Whittier, Faulkner and Coleridge Walk Into a Bar



I had lunch with some friends the other day, and one of them stared talking about her past. She wishes things could have been different: a happier childhood, a more caring family, different lovers, better jobs, etc. etc. “What if, what if …” she wondered over and over. “If only this. If only that.” Waaah, waaah, waaah!

I don’t resonate with that attitude, and “poor me” doesn’t cut it, although I didn’t say so outright. Instead, an aphorism from John Greenleaf Whittier came to mind, so I quoted it: “Of all sad words of tongue or pen, the saddest are these: ‘It might have been.’”

This elicited a couple of “oohs” from the group, so after a pause … for dramatic effect, of course … I explained myself, saying something like: “I don’t regret the past, and there’s nothing I can do about it. It makes us who we are. We shouldn’t dwell on it but should learn from our experiences and move on.”

The Whittier quote comes from his poem “Maud Muller” about a beautiful young woman who, while harvesting hay, meets a judge from the nearby town. Each is smitten with the other, and each dreams of marrying and adopting the other’s lifestyle. He dreamed of becoming a gentleman farmer, and she longed to become a rich judge’s wife.
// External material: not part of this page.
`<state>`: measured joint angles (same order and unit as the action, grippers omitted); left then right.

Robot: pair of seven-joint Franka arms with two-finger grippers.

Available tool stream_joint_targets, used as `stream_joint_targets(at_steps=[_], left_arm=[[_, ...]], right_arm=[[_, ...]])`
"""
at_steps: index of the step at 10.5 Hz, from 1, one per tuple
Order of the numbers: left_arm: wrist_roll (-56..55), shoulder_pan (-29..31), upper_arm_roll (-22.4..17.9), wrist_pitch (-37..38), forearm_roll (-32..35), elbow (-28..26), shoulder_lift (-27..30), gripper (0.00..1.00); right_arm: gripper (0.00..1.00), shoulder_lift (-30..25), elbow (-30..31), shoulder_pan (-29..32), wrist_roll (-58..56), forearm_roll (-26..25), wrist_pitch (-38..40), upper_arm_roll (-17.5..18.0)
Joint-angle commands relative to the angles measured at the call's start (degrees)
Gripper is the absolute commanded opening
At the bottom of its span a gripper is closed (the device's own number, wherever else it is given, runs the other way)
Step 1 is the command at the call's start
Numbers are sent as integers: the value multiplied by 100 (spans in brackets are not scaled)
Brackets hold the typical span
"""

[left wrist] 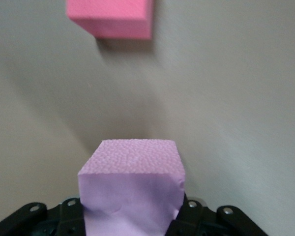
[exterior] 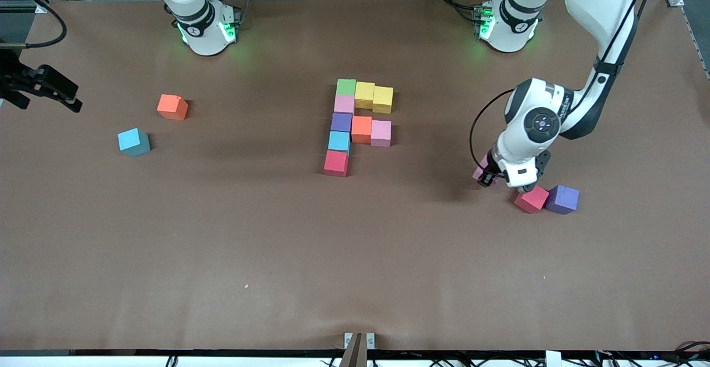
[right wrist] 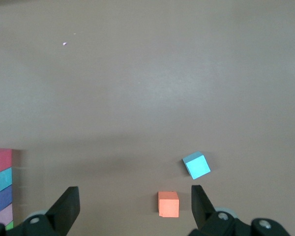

In the end, with sublime irony, she marries a simple, uneducated farmer and he marries a woman who loves him only for his money. Both marriages are unhappy, and for the rest of their lives Maud and the judge reflect with remorse on what might have been. 

Whittier writes: “God pity them both! And pity us all / Who vainly the dreams of youth recall.” 

I think Whittier is saying that what makes it might have been the saddest of all words is not merely that Maud’s life could have taken a different turn but that she wastes so much emotional energy brooding over it. Woulda, coulda, shoulda. That’s an emotion even less useful than worry. At least a few of the things we worry about actually do happen. As for the things that might have been: they never did and never will.

I reinforced my point by quoting a line from William Faulkner. He famously wrote that for some people “the past is never dead; it’s not even past.” That is to say, for those people—like for Maud Muller—the past is a burden, old baggage, an albatross around their necks, and they’d be best advised to shed it and move on. [It’s not often that I can work three literary references into one short conversation—the third being the albatross from Coleridge’s The Rime of the Ancient Mariner—but that day I did.]

As my cousin Doug Smith writes in his book Happiness: The Art of Living with Peace, Confidence and Joy, “The past is a key to happiness ... because if we don’t resolve feelings about events in our past we can be so absorbed by remorse or anger that we fail to live in the present.”

Or as one might say more succinctly: Get over it!